Le papillon de verre by Katrine Engberg

Le papillon de verre by Katrine Engberg

Auteur:Katrine Engberg [Engberg, Katrine]
La langue: fra
Format: epub
Tags: policier, Thriller
Éditeur: 12-21
Publié: 2022-02-03T08:06:06+00:00


*

La musique de l’orgue pesait contre ses tympans. Marie Birch leva le visage vers le plafond voûté de l’église de Holmen et essaya de suivre la course de l’organiste de haut en bas de la gamme. Le banc dur en bois craqua quand elle s’allongea. Les églises étaient de bons endroits où se réfugier lorsqu’il pleuvait. Pour la plupart, elles étaient calmes et vides, mais parfois le chœur répétait, et alors, c’était presque comme s’ils jouaient un concert privé pour elle.

La musique se déversait en elle, titillant agréablement ses terminaisons nerveuses. Parfois, elle pouvait se mettre très en colère, même si elle savait que cela ne servait à rien, que cela n’affectait qu’elle. Avec le temps, elle avait appris à se raisonner. Mais elle n’y parvenait pas toujours.

Toutes ces fois où elle s’était tenue devant la porte d’un bureau fermé, à attendre humblement un médecin trop occupé par la paperasse pour la voir. Ces dos tournés, ces regards rapides, ces employés stressés dans des services en sous-effectifs qui, épuisés, n’avaient rien d’autre à offrir que de la sympathie. Et des médicaments.

Nous sommes désolés.

Tu sais ce que c’est.

Nous augmentons ta dose.

Elle serra les poings et les pressa contre ses yeux.

Kim était différent, il avait pris le temps de longues discussions et l’avait aidée à se comprendre. C’était en grande partie grâce à lui qu’après les Papillons, elle s’était libérée de la psychiatrie, et qu’elle pouvait aujourd’hui voler de ses propres ailes. Quand elle pensait aux visites médicales hebdomadaires des docteurs dans les services ouverts, où ils essayaient d’élaborer en quinze minutes de prétendus projets pertinents pour le futur, elle se mettait toujours en colère.
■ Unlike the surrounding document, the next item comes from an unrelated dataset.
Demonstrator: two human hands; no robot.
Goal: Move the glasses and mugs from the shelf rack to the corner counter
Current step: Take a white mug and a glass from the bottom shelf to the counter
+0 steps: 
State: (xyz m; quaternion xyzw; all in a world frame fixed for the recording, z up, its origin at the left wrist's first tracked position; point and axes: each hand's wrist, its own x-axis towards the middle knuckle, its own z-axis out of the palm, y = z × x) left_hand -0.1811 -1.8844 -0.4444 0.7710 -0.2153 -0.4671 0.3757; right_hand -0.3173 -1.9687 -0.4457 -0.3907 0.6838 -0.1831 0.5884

Les hôpitaux psychiatriques n’avaient tout simplement pas les moyens de traiter ; c’étaient des parkings que les malades devaient se partager avec beaucoup d’autres malades, et où personne ne recevait l’aide dont il avait besoin. Beaucoup de compétence et de bonne volonté, mais pas de temps et pas de bras.

Marie ignorait le nombre de fois où elle avait attendu au sein d’un groupe de patients pour s’entendre dire qu’il ne restait qu’un seul lit dans tout le Grand Copenhague et qu’ils devraient eux-mêmes décider lequel d’entre eux en avait le plus besoin.
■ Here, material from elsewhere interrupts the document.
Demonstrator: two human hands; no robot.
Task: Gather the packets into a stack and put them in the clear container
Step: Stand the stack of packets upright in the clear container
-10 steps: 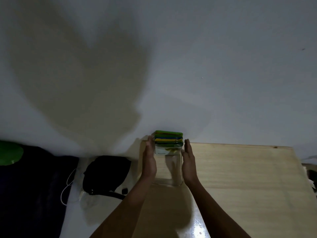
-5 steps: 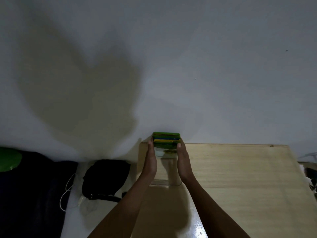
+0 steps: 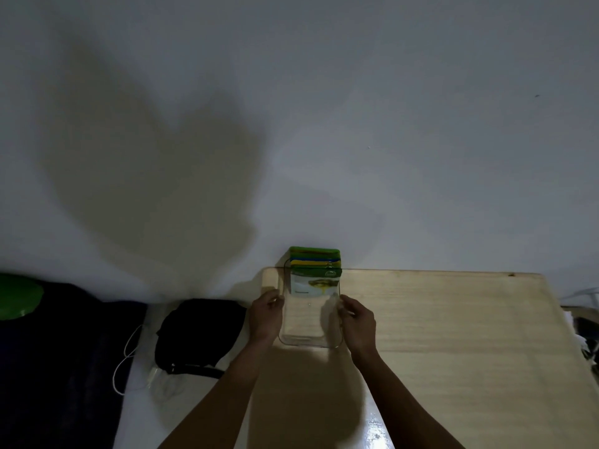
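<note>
A clear container (image 3: 309, 343) lies on the wooden table (image 3: 437, 335), its far end at the wall. Several packets (image 3: 315, 270), green, blue and yellow with a white-fronted one nearest me, stand as a stack in the container's far end. My left hand (image 3: 267, 314) is against the container's left wall, fingers curled at the rim. On the right wall, my right hand (image 3: 358, 319) has its fingers curled on the rim. Neither hand touches the packets.
A grey wall (image 3: 324, 124) rises right behind the table's far edge. Left of the table, lower down, lie a black bag (image 3: 197, 332) and a white cable (image 3: 126, 361). A green round object (image 3: 17, 299) sits at the far left.
Both hands have let go of the packet stack and drawn back toward me along the container's sides. The packets stay standing at the far end.
</note>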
Elle n’avait pas choisi de vivre dans la rue, elle avait été poussée dehors. La société n’avait pas de place pour sa maladie, surtout maintenant qu’elle était adulte. En revanche, elle remarquait une méfiance, voire une agressivité de la part du monde extérieur, qui par ailleurs se targuait de soigner les malades. C’était un mensonge destiné à sauvegarder l’image que les bien-portants avaient d’eux-mêmes : des gens décents et prêts à l’inclusion. Mais les soins ne s’étendaient pas aux malades mentaux. Il n’y avait jamais de réelle sympathie pour les déviants, les fous qui se cognaient la tête contre les murs. Ils étaient dangereux.

Quand suis-je devenue dangereuse ? se demanda-t-elle. Marie, calme, introvertie, blessée. Quelque part en chemin, l’enfant anxieuse qu’elle était avait abandonné l’anxiété et embrassé la colère. Elle n’avait plus peur de l’obscurité, d’être seule parmi les ombres.